Eva Röder
unser Gast
| Saison | Aufführung | |
|---|---|---|
| 2011/12 | Altweiberfrühling | (Lisi Bigler, Martha Freundin) |
Biografie:
wuchs als Eva Arndt in Neustadt/Weinstraße auf. Ihrem Vater, dem Finanzpräsidenten von Rheinland/Pfalz war es unvorstellbar, eine Schauspielerin als Tochter zu haben. Nach harten Kämpfen durfte sie schließlich in Karlsruhe die Badische Schauspielschule, Leitung: Werner Wedekind, besuchen. Ihre Schauspielkarriere liest sich wie ein einziges Abenteuer: 1. Engagement bei Luigi Malipiero, Torturm-Theater in Sommerhausen. Danach zieht Eva Arndt 1 Jahr lang durch die Schweiz und Österreich mit einem Kabarett-Programm. Engagements in Dinkelsbühl, Wilhelmshaven, Krefeld folgen, unterbrochen von einer Saison beim Zirkus Orandi als Mädchen für Alles und Pausenclown.

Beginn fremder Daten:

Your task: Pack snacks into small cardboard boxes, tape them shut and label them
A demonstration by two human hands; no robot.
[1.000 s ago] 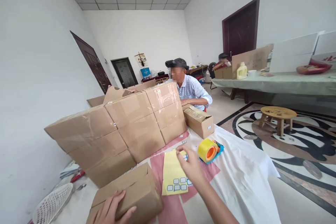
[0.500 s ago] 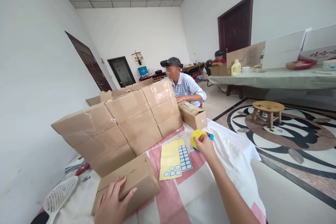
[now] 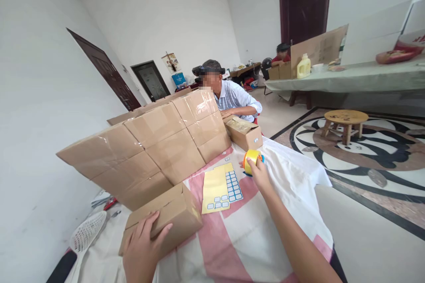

Nach einem Jahr in Griechenland, geht sie ans Theater in Wilhelmshaven, dort begegnet sie dem Regisseur Michael Röder, sie heiraten und ziehen nach München. Er arbeitet an der Falckenberg-Schule und stirbt plötzlich mit 38 Jahren. Für Eva Röder bricht die Welt zusammen. Sie verliert ihr Baby und ihren Lebensmut. Langsam fängt sie wieder an zu arbeiten, spielt an kleineren Münchner Bühnen, hat Fernsehauftritte in „Derrick", „Der Alte", „Polizeiinspektion" und „Ich bin Elsa" und synchronisiert. 1989 macht Mogens von Gadow Ellen Schwiers auf Eva Röder aufmerksam. Sie spielt das 1. Mal in Jagsthausen. Seit dieser Zeit gehört sie zum festen Kern des „Ensembles". Große persönliche Erfolge waren für sie die Marie in „Was ihr wollt" und die Yvette Pottier in „Mutter Courage" (Beide: 1. Preis der Inthega). Letzte Rolle: Der Glaube in „Jedermann" (1. Preis der Inthega).